State v. Hayes (Montana), 78 Pac. 486, is somewhat in point upon this proposition. That matter was in response to nominations by a committee where the convention assuming- to appoint them was without power to nominate under certain conditions. The court said: “If the convention could not make nominations, it certainly could not delegate to a committee authority it did not possess.” So in this matter; if the original certificate of nomination lacked vitality because of the failure of the nominors to make and sign the oath, it could not delegate to the committee the power to fill the vacancies. So. far as we have been able to learn, the precise question here involved has not been adjudicated except in New York. In two of the New York cases, it appears that there was a notary’s certificate exactly the same as the notary’s certificate on the nominations in controversy. In the case of The People ex rel.
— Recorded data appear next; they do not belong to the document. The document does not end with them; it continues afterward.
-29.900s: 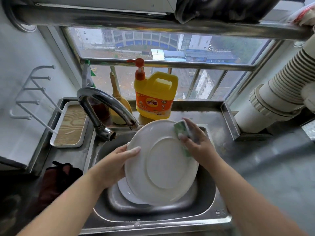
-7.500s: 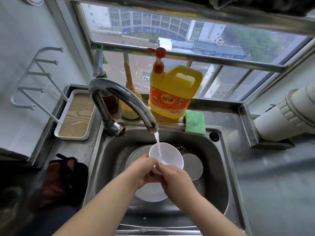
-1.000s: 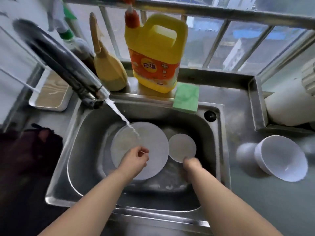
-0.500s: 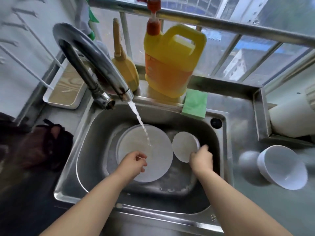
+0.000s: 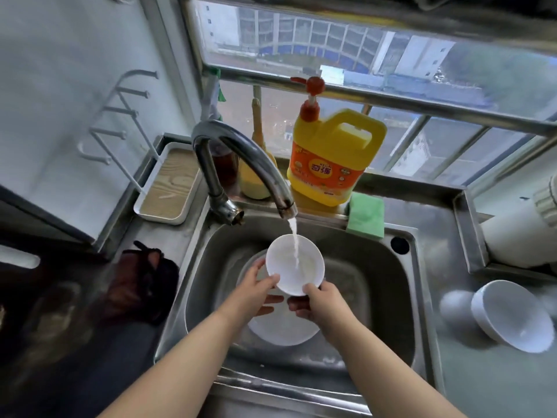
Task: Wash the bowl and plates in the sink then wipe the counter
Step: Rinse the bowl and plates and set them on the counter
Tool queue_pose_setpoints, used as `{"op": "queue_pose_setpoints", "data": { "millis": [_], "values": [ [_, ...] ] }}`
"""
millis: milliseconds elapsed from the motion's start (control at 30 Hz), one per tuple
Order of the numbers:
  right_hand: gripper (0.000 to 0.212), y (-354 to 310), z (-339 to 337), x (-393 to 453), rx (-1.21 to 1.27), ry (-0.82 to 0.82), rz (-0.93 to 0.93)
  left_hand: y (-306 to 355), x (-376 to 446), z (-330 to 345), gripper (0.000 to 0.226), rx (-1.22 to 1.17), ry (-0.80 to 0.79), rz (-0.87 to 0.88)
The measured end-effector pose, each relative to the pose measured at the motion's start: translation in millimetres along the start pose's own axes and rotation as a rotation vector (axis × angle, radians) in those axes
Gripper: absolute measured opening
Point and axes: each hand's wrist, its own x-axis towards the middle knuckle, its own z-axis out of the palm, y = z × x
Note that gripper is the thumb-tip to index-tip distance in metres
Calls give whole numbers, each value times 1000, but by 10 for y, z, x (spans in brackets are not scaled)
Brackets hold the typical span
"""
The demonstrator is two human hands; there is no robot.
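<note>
Both hands hold a small white plate (image 5: pixel 294 263) above the steel sink (image 5: pixel 391 285), under water running from the faucet (image 5: pixel 241 158). Left hand (image 5: pixel 256 292) grips its left edge w/ thumb on the rim; right hand (image 5: pixel 321 301) pinches the lower rim. A larger white plate (image 5: pixel 283 330) lies on the sink bottom below. A white bowl (image 5: pixel 512 316) sits tilted on the surface at right. Yellow detergent jug (image 5: pixel 330 159) & green sponge (image 5: pixel 366 215) stand behind the sink.
</note>
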Motion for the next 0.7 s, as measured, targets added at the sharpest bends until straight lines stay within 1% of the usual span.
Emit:
{"op": "queue_pose_setpoints", "data": {
  "millis": [67, 100, 133, 167, 200, 233, 267, 300, 367, 400, 467, 500, 567, 600, 667, 700],
  "values": [
    [28, -8, 60, -13, -95, -26, -18, -10, 20, -32, 45, -102, 2, 8],
    [34, 1, 66, -17, -187, -9, -42, 2, 23, -52, 47, -138, 3, 11],
    [41, 9, 44, -23, -338, 48, -90, 20, 24, -79, 47, -162, 7, 12],
    [47, 20, 4, -30, -554, 156, -181, 49, 23, -104, 47, -174, 8, 4],
    [51, 46, -40, -31, -771, 289, -316, 70, 29, -132, 47, -178, 8, -9],
    [51, 74, -66, -43, -928, 388, -491, 81, 52, -161, 47, -171, 8, -22],
    [48, 88, -67, -63, -1024, 405, -666, 92, 74, -187, 47, -156, 11, -30],
    [43, 110, -48, -59, -1097, 360, -814, 108, 81, -211, 47, -125, 13, -36],
    [38, 199, -9, 9, -1237, 268, -1023, 145, 107, -245, 47, -80, 9, -47],
    [38, 230, -8, 57, -1297, 237, -1087, 180, 109, -258, 47, -78, -4, -61],
    [30, 213, -65, 129, -1335, 203, -1135, 274, 73, -276, 45, -62, -42, -96],
    [24, 191, -104, 148, -1323, 208, -1155, 304, 73, -276, 44, -36, -48, -103],
    [16, 158, -100, 143, -1266, 260, -1165, 306, 92, -213, 45, -29, -21, -62],
    [15, 141, -35, 119, -1218, 293, -1144, 291, 90, -136, 49, -58, -9, -38],
    [20, 125, 110, 74, -1146, 310, -1108, 244, 67, 60, 55, -184, -8, -24],
    [22, 131, 126, 78, -1151, 315, -1134, 237, 60, 116, 57, -227, -7, -27]
  ]
}}
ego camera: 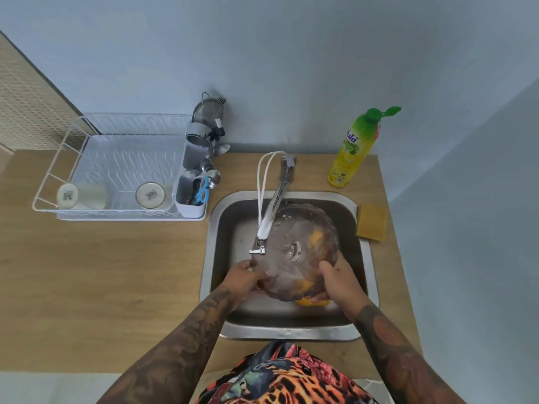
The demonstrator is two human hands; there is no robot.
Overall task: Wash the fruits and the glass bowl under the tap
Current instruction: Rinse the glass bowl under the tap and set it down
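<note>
Both hands, left hand (248, 277) and right hand (335, 277), grip near rim of glass bowl (297, 249) tilted over sink (364, 252), orange fruit (310, 301) beneath, tap (277, 205) beyond; wet glass likely slippery, breakable, so hold opposite rim edges.

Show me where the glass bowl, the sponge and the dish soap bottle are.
glass bowl (294, 228): head view, on its clear wall, tilted over the sink.
sponge (372, 222): head view, middle of its yellow face.
dish soap bottle (351, 154): head view, on its yellow body.
</note>
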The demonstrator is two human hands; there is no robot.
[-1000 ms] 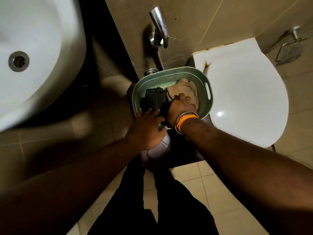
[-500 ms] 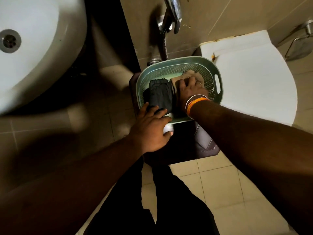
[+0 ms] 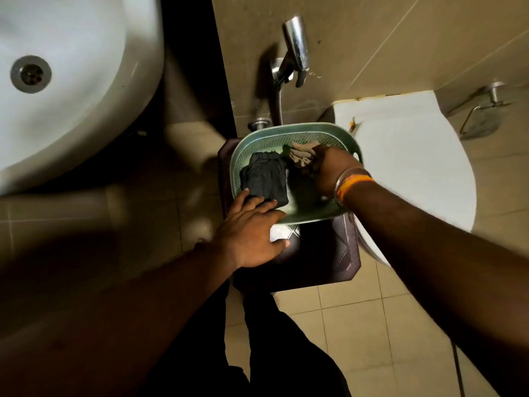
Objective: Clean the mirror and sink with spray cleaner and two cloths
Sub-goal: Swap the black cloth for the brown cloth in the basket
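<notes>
A white sink (image 3: 74, 90) is seen at upper left, its metal drain (image 3: 31, 74) visible in the bowl. A white toilet lid (image 3: 412, 167) is seen closed at right, against the tiled wall (image 3: 372, 38). The floor (image 3: 357, 325) is laid with beige tiles. A dark brown stool (image 3: 320, 262) is set between sink and toilet and serves as the surface under a green perforated basket (image 3: 274, 138). A chrome hand sprayer (image 3: 296, 48) is mounted on the wall above the basket, and a metal paper holder (image 3: 483, 116) is fixed at far right.

Two cloths are contained in the basket. A black cloth (image 3: 266, 176) is lain folded in the left half. A tan cloth (image 3: 302, 156) is bunched in the far right part, just beside the black one.

The left hand (image 3: 252, 233) is laid flat over the near rim of the basket, its grip wide, fingers spread; the fingertips (image 3: 244, 194) are touching the near edge of the black cloth, and nothing is held. The right hand (image 3: 333, 170) is lowered into the basket from the right, its grip closed on the tan cloth, which is pinched at its near edge. Bangles and an orange band (image 3: 353, 183) are worn at the right wrist. A small white item is partly hidden beneath the left hand; what it is cannot be told.
</notes>
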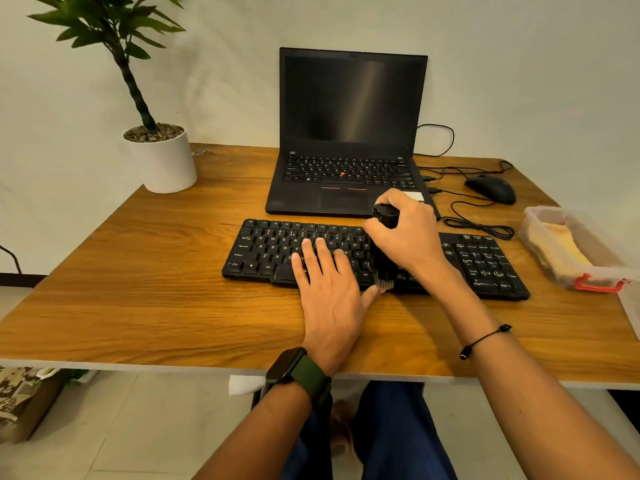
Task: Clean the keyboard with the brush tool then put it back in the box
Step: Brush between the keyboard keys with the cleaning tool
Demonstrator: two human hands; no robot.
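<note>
A black keyboard (263, 249) lies across the middle of the wooden desk (138, 299). My left hand (329, 292) rests flat on its lower middle keys, fingers straight, thumb out to the right at the front edge. My right hand (405, 237) grips a black cylindrical brush tool (385, 258) held upright. Its pale bristles point down and touch the keyboard's front row beside my left thumb. At the right edge of the desk stands a clear plastic box (540, 220) with a red latch and a yellow cloth inside.
An open black laptop (349, 133) stands just behind the keyboard. A black mouse (490, 188) and loose cables (478, 226) lie at the back right. A white pot with a plant (162, 161) stands at the back left. My legs show under the desk's front edge.
</note>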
Oliver v. Board of Police Comrs., 31 N. Y. Supp. 467, it is said:

“In each instance the voter has signed the certificate, added his place of residence, and acknowledged it before a notary, but has omitted to sign the oath required by the statute. In other words, the [7]*7voter has signed the paper once, whereas he should have signed it twice, i. e., once to the certificate of nomination, and once to the oath. (See People ex rel. Klinker v. Board of Police Comrs., 31 N. Y. Supp. 469.) The facts here presented are precisely the same as those presented before Mr. Justice Barrett in the Klinker case. * * * The rule there laid down is a wise and a wholesome one, and should be strictly enforced. The oath of the nominor, as evidenced by his signature thereto, is a safeguard against fraud and imposition. Although there is no intimation of fraud in the case under consideration, and I am satisfied of the good faith of the applicant, and that the absence of signatures to the oath is clearly due to inadvertence and want of proper care in the preparation of the certificates, still I am of opinion that the board of police commissioners were warranted in rejecting the certificates, for the reason that they are not in apparent conformity with the provisions of the statute.”